MongoSinkConnector expect to find a schema subject that doesn't exist

321 Views Asked by At

I'm trying to use the connect MongoDB kafka connector sink (mongodb-kafka-connect-mongodb-1.7.0) to write avro event from kafka to MongoDB.

I have a schema registry set up that works with the kafka consumer example or my custom one, they are I both able to deserialize the event and print them.

On the other hand when I run the connector I get the following exception:

Subject '<my-avro-schema-name>-value' not found.; error code: 40401

The higher level stack trace message are :

  • Caused by: org.apache.kafka.common.errors.SerializationException: Error retrieving Avro value schema version for id 11

  • Caused by: org.apache.kafka.connect.errors.DataException: Failed to deserialize data for topic client-order-request to Avro:

And indeed this subject or this id doesn't exist in the schema-registry, actually the highest id I have is 10 and I do have a subject named <my-avro-schema-name>-key.

Why is the MongoSinkConnector trying find a subject that doesn't exist ?

Connect properties:

bootstrap.servers=<value>
offset.storage.file.filename=/tmp/connect.offsets
offset.flush.interval.ms=10000
plugin.path=/git/1.libraries/kafka_2.12-2.2.0/plugins

MongoSink properties:

name=<my-avro-schema-name>-sink
connector.class=com.mongodb.kafka.connect.MongoSinkConnector
connection.uri=mongodb://<value>
database=Test
collection=test
topics=test
key.converter=org.apache.kafka.connect.storage.StringConverter

value.converter=io.confluent.connect.avro.AvroConverter
value.converter.schema.registry.url=http://<address>

schema-registry.properties:

listeners=http://0.0.0.0:8081
kafkastore.bootstrap.servers=<address>
kafkastore.topic=_schemas
debug=false
auto.register.schemas=false
use.latest.version=true

Kafka producer configuraton:

Properties props = new Properties();
props.put(ProducerConfig.BOOTSTRAP_SERVERS_CONFIG, "<broker-address>");
props.put(ProducerConfig.KEY_SERIALIZER_CLASS_CONFIG, StringSerializer.class);
props.put(ProducerConfig.VALUE_SERIALIZER_CLASS_CONFIG, KafkaAvroSerializer.class);
props.put(ProducerConfig.CLIENT_ID_CONFIG, "Kafka Avro  Producer");
props.put("schema.registry.url", "<schema-registry>");

KafkaProducer<String, AllEventsUnion> producerRequest = new KafkaProducer<>(props);

AllEventsUnion clientOrderRequest = createClientOrderRequest();
            
final ProducerRecord<String, AllEventsUnion> producerOrderRequest = new ProducerRecord<>("all-events-union",
                    "ClientOrderRequest-" + calendar.getTimeInMillis(), clientOrderRequest);

The AllEventsUnion is a union avro schema of multiple types. I'm using it to send different event type to the same kafka topic, which is why I thought I needed to register it before hand. But apparently you don't need to register schema before using them in the schema registry ?

1

There are 1 best solutions below

11
On

I do have a subject named <my-avro-schema-name>-key

This would indicate you have Avro keys.

Then why use key.converter=org.apache.kafka.connect.storage.StringConverter rather than AvroConverter?

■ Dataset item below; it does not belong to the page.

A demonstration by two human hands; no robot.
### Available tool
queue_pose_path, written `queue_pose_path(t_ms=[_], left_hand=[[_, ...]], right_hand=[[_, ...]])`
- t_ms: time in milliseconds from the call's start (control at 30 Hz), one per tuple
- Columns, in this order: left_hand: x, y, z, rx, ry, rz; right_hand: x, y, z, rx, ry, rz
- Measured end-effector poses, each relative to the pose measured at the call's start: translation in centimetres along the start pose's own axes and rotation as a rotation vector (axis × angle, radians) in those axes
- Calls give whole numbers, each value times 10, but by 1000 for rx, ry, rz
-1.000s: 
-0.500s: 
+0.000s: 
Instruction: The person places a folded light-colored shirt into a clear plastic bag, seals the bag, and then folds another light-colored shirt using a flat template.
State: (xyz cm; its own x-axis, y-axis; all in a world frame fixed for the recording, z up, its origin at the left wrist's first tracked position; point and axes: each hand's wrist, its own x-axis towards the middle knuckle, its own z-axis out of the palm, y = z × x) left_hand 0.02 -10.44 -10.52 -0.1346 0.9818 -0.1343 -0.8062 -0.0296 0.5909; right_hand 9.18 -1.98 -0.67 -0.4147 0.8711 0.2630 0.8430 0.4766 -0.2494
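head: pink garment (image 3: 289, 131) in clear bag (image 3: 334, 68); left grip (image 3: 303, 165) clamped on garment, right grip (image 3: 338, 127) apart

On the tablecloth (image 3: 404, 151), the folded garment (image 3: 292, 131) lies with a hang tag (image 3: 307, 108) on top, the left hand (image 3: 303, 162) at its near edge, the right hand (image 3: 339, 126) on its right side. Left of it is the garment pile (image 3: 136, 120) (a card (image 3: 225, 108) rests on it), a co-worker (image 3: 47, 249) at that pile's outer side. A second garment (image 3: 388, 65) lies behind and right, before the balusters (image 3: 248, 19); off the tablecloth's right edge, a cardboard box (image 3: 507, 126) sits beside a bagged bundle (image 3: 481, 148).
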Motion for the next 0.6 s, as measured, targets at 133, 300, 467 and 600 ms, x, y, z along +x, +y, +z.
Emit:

indeed this subject or this id doesn't exist in the schema-registry

Then your Avro producer, upstream from the connector (if exists), is having a problem and has not registered the schema/subject or actually written Avro data using the schema registry.

Why is the MongoSinkConnector trying find a subject that doesn't exist ?

Because you've set this, and the data in the topic contains the ID to some non-existing subject.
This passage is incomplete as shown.